This post is part of a year-end series by MBA students at California College of the Arts’ Design MBA Program. Read more about our annual partnership here. by César Rivera
It was March last year when I moved to San Francisco from New York. Adjusting to this new and exciting city has been a roller coaster of likes and dislikes (don’t tell New Yorkers but likes for the most part). As soon as I moved here I started working at a marketing agency in the Embarcadero. Being my first kind of job in this field I was excited and very enthusiastic about finally graduating from college and experiencing team interactions in “the real world.”
Having worked with other kinds of teams in the past before working at this agency was an achievement – for myself and my professional growth. However, after several months of working there I started noticing certain problematic interactions between members of our team. At the time I found them unhealthy not only in the long run for the company but also for a group of creative people trying to achieve innovative approaches.
One of my concerns developed due to what I perceived as a lack of commitment and willingness by our members to work together. Being in charge of numerous projects in a small agency requires people to come together and deliver quality results in short time frames. By observing and analyzing our behaviors as team members and applying theories of interaction design, I created the following model for successful team interaction:
According to Jesse James Garret in The Elements of User Experience, “Interaction Design is concerned with describing possible user behavior and defining how the system will accommodate and respond to that behavior.” If we think of team interaction and interpret it in terms of interaction design, we could then better perceive teams as systems that accommodate behaviors with each particular individual in the team responsible for the behaviors that affect the system. Now, if we move further into the structure of teams and how each individual interacts, we can re-structure the mechanics of the system to improve efficiency and efficacy.
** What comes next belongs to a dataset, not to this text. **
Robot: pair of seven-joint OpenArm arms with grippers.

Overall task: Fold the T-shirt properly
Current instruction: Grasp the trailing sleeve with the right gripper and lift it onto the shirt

The following model, which is based on Garret’s model in elements of user experience, depicts the structure for successful team interactions:
It is noon at the agency and as usual people are either hungry or ready for a break. Some individuals out of tiredness and sometimes frustration, start getting grouchy (common behavior around this time). I find myself having to ask one of the designers to please make some corrections to a creative, since the client just changed his mind about some objects in it. The designer gives me an abominable look and responds rudely, “I am working on other projects and I be will going to lunch after that, I’ll do it then.” Unfortunately this particular project can’t wait and it needs to be corrected ASAP so I politely demand her prompt attention to the matter.
Looking to the right of the Team Interaction Model, “Abstract” and “Concrete” represent the objectives and the outcomes of successful team interactions. At the bottom of the model “Personal objectives” are personal goals that we are trying to accomplish in life which conforms to the strategy which is an “abstract” piece of our commitment within the team. Our personal objectives are sometimes overshadowed by the routines and stress of every day life, therefore making us lose focus regarding our objectives. If the designer had rephrased the tone and context of her question, something like “Couldn’t it wait until after lunch time, I am busy finishing this other project?” This would have made my reaction much more smoother and less demanding. I would have sympathized with her and who knows even made the changes myself.
After stating my request to the designer, I also explained that this account is her responsibility and therefore we need to deliver the projects on time so we will not lose the insertion date of the creative, which has been reiterated to me by the project manager all morning long. After a somewhat colder look than before, the designer agrees to take care of her responsibility and makes the changes right away.
Moving up the model we have the “Duties and responsibilities” which are part of the scope of our job and relate to our position within the team. Following comes “Team interaction” which is the structure of our model. Here is where our objectives and responsibilities overlap with other’s objectives and responsibilities to work jointly and achieve the team’s goals. Therefore we can think of team interaction in this phase as our ability to successfully commit to others responsibilities and objectives.
Later that day, the designer and I had a conversation about the earlier attitude I got from her. She explained how frustrated she was feeling about the many changes in the creative. I understood her frustration and reminded her how often some clients change their decision and that she should not take it personally. I also brought up the concerns I had on being able to rely on her to do the tasks she is responsible for and to work on her attitude which affects the way we approach each other.
Moving closer to the “concrete” in our model, which is a visible representation of our actions, we find the “skeleton” of our model consisting of communication, collaboration, and insights. These core elements are most perceived in the work place, as they are what makes us unique to the team. On the top end we have the surface, consisting of our attitudes and behaviors. The surface is how others perceive us; it is a crucial stage in our model since it can affect the model all the way from the top down or vice-versa.
So next time, when you find yourself frustrated at work, remember that your objectives will not be the only driving force to your success. It is crucial in the marketplace to be able to successfully make your way through all the steps in this model. Be confident – by opening your mind to other’s ideas you will enlighten your own.